Эта мысль пришла дону Микеле при виде бочонка с вином, который немец держал у себя в изголовье вместо креста и изображений святых.

Дерзкий ответ рассердил коменданта; он надвинул на глаза берет и сказал:

— Если ты думаешь, что имеешь дело с мальчишкой, и собираешься запугать меня своим бахвальством, то, во-первых, знай, что я тебе не верю, а во-вторых, если даже сюда придут твои албанцы или еще какие дьяволы, то у меня есть причины не бояться ни их, ни моря, ни башенных зубцов… Ни один черт не помешает мне тебя повесить. Но я все-таки предпочитаю звон твоих флоринов карканью воронов, которые прилетят выклевать тебе глаза. Давай-ка перейдем к делу: вот принадлежности для письма; достань денег и отправлялся ко всем чертям, куда тебе вздумается.

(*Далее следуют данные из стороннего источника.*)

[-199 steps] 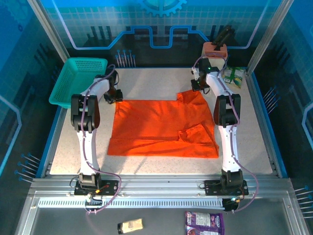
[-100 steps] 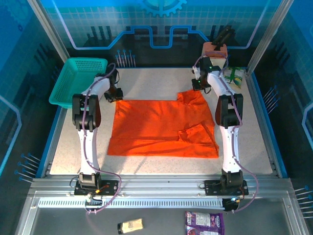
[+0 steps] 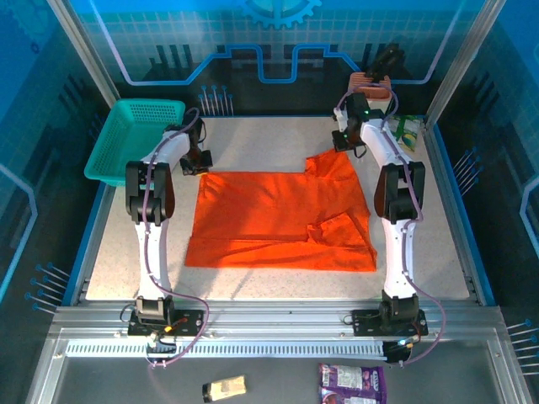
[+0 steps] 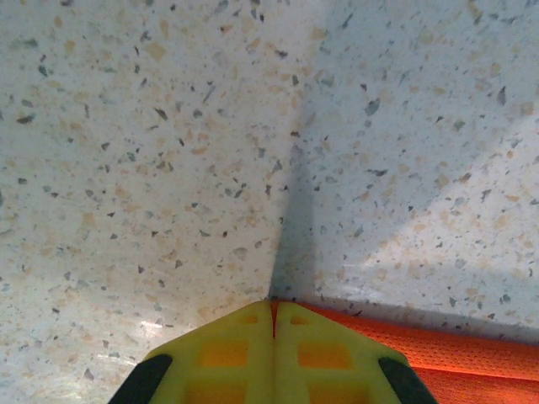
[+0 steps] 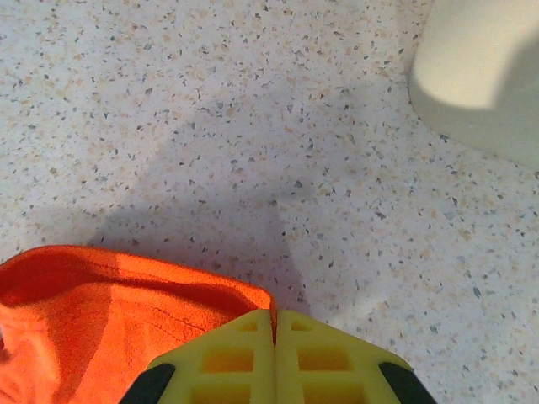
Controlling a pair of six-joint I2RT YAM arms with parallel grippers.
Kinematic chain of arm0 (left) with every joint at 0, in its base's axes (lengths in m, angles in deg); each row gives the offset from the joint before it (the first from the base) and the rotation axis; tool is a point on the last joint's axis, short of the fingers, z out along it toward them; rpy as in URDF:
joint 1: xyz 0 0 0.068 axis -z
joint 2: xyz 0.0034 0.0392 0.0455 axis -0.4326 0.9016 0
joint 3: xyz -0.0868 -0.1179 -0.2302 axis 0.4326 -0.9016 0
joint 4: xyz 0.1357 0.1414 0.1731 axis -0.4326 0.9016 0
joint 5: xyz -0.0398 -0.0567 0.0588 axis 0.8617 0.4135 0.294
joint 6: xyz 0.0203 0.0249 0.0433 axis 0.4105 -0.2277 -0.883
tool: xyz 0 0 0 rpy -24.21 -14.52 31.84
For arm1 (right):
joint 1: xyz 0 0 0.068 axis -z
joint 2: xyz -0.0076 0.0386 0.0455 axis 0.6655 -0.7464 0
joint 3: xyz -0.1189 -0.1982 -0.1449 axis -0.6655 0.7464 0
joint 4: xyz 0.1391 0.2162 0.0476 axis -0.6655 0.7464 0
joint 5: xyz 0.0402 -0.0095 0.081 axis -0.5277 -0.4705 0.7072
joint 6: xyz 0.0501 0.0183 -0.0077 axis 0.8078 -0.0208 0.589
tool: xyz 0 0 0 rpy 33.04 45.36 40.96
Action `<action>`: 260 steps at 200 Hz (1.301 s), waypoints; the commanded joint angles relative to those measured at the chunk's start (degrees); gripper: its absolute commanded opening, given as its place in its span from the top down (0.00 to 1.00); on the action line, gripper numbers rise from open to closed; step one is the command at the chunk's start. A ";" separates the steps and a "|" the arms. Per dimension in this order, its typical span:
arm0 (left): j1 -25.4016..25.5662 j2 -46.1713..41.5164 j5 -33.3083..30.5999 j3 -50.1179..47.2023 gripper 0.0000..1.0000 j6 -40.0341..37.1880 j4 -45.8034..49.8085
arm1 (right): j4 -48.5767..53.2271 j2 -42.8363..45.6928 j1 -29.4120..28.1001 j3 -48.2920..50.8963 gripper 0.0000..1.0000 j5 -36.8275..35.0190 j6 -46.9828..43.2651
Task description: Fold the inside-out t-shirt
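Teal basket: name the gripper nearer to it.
Left. The left gripper is just right of the basket, at the t-shirt edge; the right gripper is across the table.

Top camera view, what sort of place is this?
Most likely a robot test cell in a lab: a speckled table fenced by an aluminium frame with blue panels, a left arm and right arm bolted at its near edge, and an orange t-shirt laid out on it.
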 commanded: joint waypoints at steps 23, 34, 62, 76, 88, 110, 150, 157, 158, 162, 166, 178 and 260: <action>0.06 -8.31 0.71 -5.55 1.00 1.92 -5.28 | -4.48 12.92 -0.53 8.87 1.00 1.67 1.64; 0.06 -9.80 0.74 -6.35 1.00 2.14 -5.77 | -5.07 15.43 -0.40 11.07 1.00 2.22 2.00; 0.10 -14.16 1.02 -10.75 1.00 3.17 -8.31 | -6.07 21.53 -0.24 17.76 1.00 3.33 2.68; 0.06 -16.68 1.01 -13.77 1.00 3.95 -9.95 | -6.74 24.65 -0.14 21.25 1.00 3.57 3.28; 0.06 -19.07 1.09 -16.51 1.00 4.55 -11.25 | -6.94 27.10 0.00 23.95 1.00 3.91 3.94; 0.05 -24.45 0.87 -22.84 1.00 5.78 -14.47 | -7.60 32.08 0.03 29.86 1.00 4.47 5.60; 0.07 -33.46 1.04 -34.30 1.00 8.35 -18.83 | -9.14 40.75 0.22 41.20 1.00 5.18 10.09; 0.07 -35.14 0.96 -36.26 1.00 8.81 -19.74 | -9.30 42.33 0.20 43.07 1.00 5.46 10.83; 0.06 -35.40 0.89 -36.64 1.00 8.82 -19.90 | -9.35 42.65 0.17 43.50 1.00 5.53 10.95; 0.06 -36.25 0.81 -38.00 1.00 9.06 -20.42 | -9.40 43.57 0.20 44.64 1.00 5.67 11.33; 0.06 -37.02 0.75 -39.17 1.00 9.16 -20.97 | -9.50 44.56 0.22 45.86 1.00 5.93 11.81; 0.06 -38.89 0.41 -41.66 1.00 9.33 -21.36 | -9.92 47.25 0.13 49.38 1.00 6.92 13.07; 0.14 -46.91 2.50 -54.16 1.00 11.11 -22.68 | -7.86 62.39 -0.05 66.45 1.00 9.73 21.63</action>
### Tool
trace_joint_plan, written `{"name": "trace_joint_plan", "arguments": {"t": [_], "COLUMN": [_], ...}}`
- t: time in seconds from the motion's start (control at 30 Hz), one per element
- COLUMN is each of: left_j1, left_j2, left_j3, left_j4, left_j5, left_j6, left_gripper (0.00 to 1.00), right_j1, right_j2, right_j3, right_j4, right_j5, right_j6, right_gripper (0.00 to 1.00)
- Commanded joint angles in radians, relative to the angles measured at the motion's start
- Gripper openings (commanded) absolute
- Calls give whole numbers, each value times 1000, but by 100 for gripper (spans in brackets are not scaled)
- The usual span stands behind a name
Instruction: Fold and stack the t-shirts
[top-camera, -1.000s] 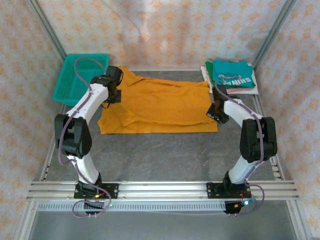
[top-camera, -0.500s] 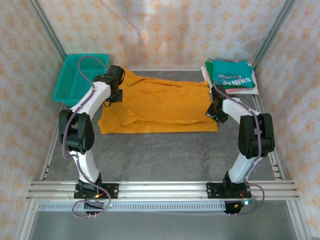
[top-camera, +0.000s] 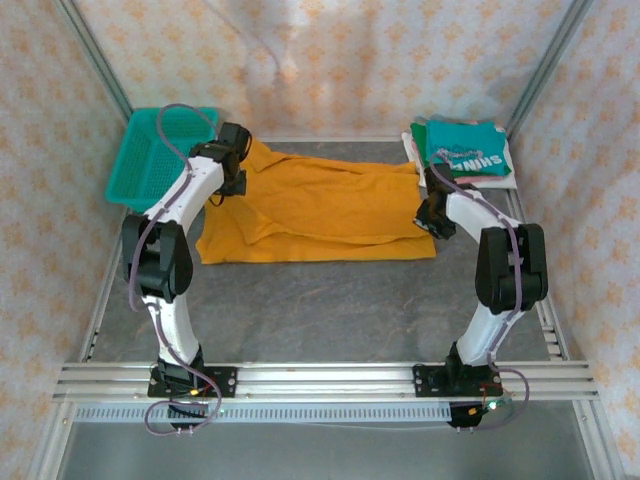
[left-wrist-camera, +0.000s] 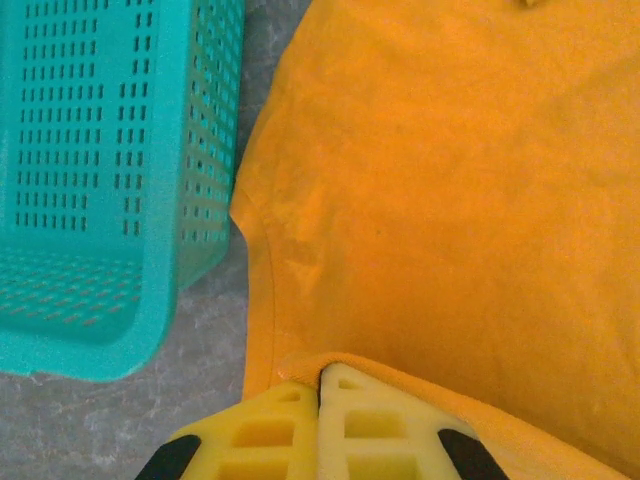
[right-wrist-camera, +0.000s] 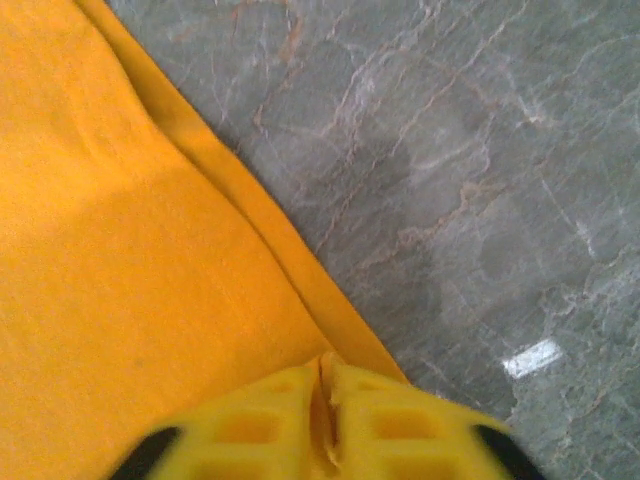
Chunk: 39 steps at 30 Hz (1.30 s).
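Both jaws pinch orange t-shirt (top-camera: 320, 205) edges | basket (top-camera: 125, 170) (teal) beside left edge

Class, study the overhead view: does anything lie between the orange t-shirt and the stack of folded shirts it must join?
Nothing visible does. The orange t-shirt ends just short of the folded stack, with bare table between; the right gripper pinches the shirt's edge there.

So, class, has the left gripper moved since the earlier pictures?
Yes: the left gripper has shifted farther back, alongside the fixed teal plastic mesh basket.
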Motion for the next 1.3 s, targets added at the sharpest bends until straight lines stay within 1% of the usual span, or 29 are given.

Дон Микеле не торопился с ответом; он разглядывал коменданта с саркастической усмешкой, как человек, которому нечего бояться за себя и который лишь колеблется, принимать ли ему все дело в шутку или всерьез. Гнев коменданта уже готов был прорваться наружу, и, быть может, не только в словах, но тут дон Микеле заговорил:

— Слушай-ка, комендант, тебе нравятся флорины, но и вино тебе не противно; ты, наверное, добрый товарищ. А уж добрый солдат — он непременно таков: плут, обжора и безбожник. Так кой же черт тебя дернул строить из себя злодея? Слушай-ка, я хочу, чтобы мы стали друзьями. Правда, тебе следовало бы заплатить мне за ночь, которую я по твоей милости провел без сна; и если бы только не… ну, да ладно, все прощаю и даже хочу дать тебе заработать… — Тут он обернулся к двум молодцам, которые его привели и все еще держали за руки. — Слушайте, ребята, неужели вам нечего делать? Зачем вы висите у меня по бокам, как разбойники около Иисуса Христа? Ступай, ступай, мой красавец. — Он вывернулся из рук одного и шутливо шлепнул его по лицу; затем, освободившись таким же образом от другого, он добавил: — Ступай и ты тоже, все это ни к чему: я удержусь на ногах и сам. Подите-ка лучше понаблюдайте, не покажется ли кто на Барлеттской дороге. Мне надо сказать несколько слов их сиятельству. Вы же видите, у меня под рукой нет оружия и я не собираюсь проглотить его натощак. Черт возьми! Тут нужен бы был желудок покрепче моего!